WHAT THE TASK REQUIRES: Exactly the lines from the opening of the records through the line containing "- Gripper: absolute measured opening" should be copied, with both included.

INFORMATION SUPPLIED:
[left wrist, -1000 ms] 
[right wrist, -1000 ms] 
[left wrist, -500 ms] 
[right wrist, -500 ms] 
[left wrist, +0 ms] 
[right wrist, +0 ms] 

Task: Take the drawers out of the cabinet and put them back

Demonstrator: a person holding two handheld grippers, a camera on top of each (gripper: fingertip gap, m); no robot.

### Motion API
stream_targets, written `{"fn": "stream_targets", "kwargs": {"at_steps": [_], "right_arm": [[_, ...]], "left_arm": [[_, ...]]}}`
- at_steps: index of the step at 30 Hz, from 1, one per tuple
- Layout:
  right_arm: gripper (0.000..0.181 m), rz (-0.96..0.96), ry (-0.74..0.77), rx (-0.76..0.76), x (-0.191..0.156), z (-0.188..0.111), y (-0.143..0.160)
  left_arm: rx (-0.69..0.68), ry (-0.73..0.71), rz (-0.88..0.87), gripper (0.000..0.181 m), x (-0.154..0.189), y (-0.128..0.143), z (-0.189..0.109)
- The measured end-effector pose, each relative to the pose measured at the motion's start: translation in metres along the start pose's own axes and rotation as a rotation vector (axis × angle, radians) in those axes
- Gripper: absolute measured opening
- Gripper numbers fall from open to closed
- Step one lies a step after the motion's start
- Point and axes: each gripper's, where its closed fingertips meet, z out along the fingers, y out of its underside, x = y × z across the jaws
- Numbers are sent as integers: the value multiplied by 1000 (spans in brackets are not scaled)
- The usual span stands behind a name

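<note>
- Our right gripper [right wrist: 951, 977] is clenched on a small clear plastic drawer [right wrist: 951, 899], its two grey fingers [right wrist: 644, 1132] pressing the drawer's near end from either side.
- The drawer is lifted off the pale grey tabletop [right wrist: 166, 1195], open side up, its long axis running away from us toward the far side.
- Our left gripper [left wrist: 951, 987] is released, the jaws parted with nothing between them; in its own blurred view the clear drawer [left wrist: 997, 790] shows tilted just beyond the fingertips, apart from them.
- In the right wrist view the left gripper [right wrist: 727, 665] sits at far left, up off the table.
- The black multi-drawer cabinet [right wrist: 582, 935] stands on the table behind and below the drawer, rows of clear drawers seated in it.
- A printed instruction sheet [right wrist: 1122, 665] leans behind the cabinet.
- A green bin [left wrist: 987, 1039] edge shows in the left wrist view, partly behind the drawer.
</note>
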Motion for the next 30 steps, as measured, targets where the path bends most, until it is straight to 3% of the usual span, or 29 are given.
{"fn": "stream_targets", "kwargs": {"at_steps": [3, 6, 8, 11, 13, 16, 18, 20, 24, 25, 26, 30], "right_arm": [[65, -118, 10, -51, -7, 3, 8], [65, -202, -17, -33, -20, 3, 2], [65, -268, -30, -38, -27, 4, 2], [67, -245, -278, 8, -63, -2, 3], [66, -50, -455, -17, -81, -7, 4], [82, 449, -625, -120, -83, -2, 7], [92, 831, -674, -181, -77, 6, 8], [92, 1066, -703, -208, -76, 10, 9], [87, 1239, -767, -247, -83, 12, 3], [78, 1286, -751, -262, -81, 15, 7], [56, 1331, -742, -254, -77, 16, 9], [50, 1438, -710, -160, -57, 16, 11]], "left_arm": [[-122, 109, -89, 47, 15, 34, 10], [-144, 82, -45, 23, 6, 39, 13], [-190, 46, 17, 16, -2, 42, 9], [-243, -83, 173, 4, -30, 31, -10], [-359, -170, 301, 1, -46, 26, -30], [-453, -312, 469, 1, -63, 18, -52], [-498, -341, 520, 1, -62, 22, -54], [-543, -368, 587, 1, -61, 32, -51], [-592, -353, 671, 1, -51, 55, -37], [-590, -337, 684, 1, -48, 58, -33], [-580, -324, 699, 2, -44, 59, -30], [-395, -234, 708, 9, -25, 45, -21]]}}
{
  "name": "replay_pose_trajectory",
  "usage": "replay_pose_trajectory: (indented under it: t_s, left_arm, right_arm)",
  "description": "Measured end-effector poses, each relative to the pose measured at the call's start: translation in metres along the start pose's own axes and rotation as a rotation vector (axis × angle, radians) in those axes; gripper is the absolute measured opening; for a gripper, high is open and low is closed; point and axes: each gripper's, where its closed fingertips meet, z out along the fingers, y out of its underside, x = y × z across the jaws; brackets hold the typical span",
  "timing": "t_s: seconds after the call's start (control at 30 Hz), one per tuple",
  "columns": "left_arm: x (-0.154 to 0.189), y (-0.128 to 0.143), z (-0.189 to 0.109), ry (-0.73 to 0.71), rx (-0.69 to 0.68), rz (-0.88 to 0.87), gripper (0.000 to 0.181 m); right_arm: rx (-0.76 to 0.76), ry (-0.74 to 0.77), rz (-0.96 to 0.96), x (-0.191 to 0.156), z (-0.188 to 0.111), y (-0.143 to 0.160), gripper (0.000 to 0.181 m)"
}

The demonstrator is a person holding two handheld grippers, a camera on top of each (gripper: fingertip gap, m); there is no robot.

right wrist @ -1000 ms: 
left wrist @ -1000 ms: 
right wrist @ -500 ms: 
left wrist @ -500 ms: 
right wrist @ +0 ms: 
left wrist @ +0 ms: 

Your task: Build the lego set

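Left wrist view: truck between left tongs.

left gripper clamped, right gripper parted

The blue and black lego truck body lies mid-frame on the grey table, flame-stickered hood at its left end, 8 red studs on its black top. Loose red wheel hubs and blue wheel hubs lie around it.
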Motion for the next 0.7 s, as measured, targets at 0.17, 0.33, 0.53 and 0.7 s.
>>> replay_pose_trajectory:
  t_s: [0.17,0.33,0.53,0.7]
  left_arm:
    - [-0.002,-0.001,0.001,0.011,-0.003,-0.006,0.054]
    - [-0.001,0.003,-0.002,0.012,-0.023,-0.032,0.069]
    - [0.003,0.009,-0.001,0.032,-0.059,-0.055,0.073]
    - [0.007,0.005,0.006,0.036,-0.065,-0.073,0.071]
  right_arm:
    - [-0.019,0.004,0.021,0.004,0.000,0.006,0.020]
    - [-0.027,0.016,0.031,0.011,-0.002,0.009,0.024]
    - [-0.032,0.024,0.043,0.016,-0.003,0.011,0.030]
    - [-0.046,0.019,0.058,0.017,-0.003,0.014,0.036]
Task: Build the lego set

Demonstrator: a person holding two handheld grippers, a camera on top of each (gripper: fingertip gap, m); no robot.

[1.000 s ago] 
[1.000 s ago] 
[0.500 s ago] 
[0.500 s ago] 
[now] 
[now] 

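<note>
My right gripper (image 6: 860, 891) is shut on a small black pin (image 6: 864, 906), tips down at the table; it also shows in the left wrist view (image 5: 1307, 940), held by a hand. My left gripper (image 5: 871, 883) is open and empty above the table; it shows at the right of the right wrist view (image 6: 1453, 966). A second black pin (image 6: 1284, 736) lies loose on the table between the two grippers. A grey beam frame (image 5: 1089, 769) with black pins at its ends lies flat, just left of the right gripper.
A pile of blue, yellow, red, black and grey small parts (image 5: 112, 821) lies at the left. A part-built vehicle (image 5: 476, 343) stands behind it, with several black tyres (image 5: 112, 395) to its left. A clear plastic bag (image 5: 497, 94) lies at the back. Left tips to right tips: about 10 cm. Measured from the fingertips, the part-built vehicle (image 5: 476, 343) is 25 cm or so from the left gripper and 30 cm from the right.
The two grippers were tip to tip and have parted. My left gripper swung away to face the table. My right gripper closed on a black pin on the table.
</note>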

RESPONSE TO THIS TASK:
[left wrist, -1000 ms] 
[right wrist, -1000 ms] 
[left wrist, -500 ms] 
[right wrist, -500 ms] 
[left wrist, +0 ms] 
[right wrist, +0 ms] 

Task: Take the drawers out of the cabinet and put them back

Demonstrator: a person holding two handheld grippers, a camera on top of each (gripper: fingertip gap, m); no robot.

### Motion API
stream_targets, written `{"fn": "stream_targets", "kwargs": {"at_steps": [_], "right_arm": [[_, ...]], "left_arm": [[_, ...]]}}`
- at_steps: index of the step at 30 Hz, from 1, one per tuple
- Layout:
  right_arm: gripper (0.000..0.181 m), rz (-0.96..0.96), ry (-0.74..0.77), rx (-0.76..0.76), x (-0.191..0.156), z (-0.188..0.111), y (-0.143..0.160)
  left_arm: rx (-0.69..0.68), ry (-0.73..0.71), rz (-0.88..0.87), gripper (0.000..0.181 m), x (-0.154..0.189), y (-0.128..0.143), z (-0.189..0.109)
- The measured end-effector pose, each relative to the pose measured at the motion's start: translation in metres along the start pose's own axes and rotation as a rotation vector (axis × angle, radians) in those axes
- Gripper: absolute measured opening

This exercise calls for no further output.